* **TASK**:
Of the entries below, restate word for word only the section that runs from the line with "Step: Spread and" to the line with "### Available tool", counting both ends.

* **DATA UNDER STUDY**:

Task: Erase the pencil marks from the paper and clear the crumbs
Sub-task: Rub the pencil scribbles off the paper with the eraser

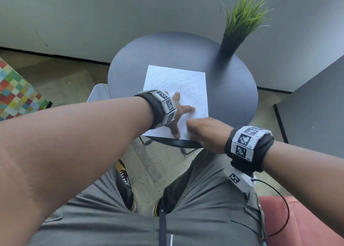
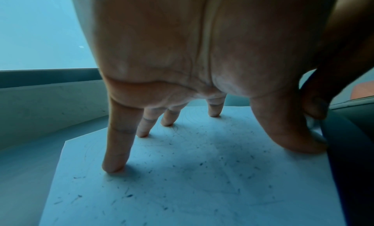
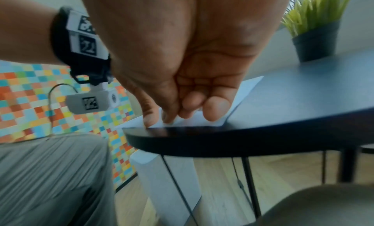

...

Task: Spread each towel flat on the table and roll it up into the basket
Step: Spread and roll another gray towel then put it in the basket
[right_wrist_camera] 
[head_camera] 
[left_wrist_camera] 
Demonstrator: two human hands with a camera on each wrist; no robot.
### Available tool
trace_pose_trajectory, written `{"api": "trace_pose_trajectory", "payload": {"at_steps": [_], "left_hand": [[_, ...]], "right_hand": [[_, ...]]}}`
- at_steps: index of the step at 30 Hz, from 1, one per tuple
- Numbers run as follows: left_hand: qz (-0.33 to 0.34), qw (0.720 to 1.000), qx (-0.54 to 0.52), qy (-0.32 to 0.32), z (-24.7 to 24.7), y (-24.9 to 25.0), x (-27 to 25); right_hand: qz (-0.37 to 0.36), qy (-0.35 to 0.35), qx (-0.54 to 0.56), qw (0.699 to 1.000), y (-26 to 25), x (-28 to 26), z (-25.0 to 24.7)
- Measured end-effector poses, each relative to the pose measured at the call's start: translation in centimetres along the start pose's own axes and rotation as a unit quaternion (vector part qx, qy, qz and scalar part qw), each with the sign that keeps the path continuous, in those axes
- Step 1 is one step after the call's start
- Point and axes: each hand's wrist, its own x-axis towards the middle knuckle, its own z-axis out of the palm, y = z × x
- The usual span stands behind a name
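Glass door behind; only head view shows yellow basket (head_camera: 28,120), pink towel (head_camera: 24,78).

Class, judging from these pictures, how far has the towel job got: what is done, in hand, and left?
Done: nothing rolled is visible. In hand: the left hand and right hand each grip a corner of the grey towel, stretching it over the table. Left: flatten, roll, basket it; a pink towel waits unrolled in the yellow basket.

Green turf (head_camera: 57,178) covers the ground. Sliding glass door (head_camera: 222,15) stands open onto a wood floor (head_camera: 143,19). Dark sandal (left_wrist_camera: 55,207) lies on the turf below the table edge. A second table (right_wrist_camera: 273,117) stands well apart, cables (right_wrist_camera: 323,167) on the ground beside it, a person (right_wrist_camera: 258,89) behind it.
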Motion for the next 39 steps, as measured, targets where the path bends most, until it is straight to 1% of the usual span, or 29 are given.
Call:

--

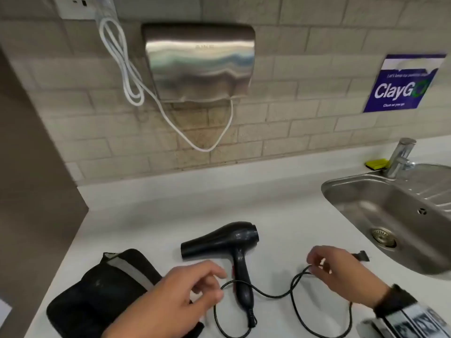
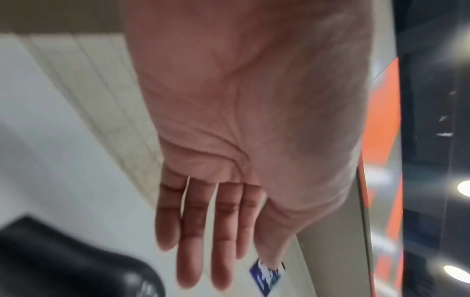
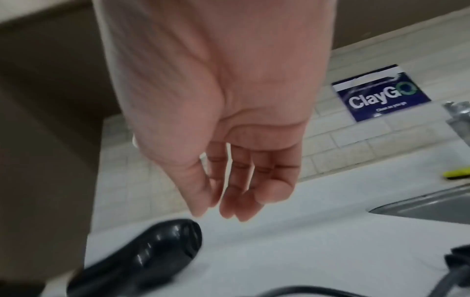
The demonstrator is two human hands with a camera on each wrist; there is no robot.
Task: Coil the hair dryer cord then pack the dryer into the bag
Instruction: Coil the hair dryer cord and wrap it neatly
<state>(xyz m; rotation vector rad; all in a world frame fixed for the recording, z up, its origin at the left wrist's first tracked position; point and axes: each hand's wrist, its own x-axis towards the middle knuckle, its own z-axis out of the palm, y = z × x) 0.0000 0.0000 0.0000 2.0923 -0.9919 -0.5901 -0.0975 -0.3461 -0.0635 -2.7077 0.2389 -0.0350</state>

* **FINAL ANSWER**:
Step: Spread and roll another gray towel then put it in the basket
[right_wrist_camera] 
[head_camera] 
[left_wrist_camera] 
Demonstrator: two human hands with a camera on each wrist; no robot.
### Available tool

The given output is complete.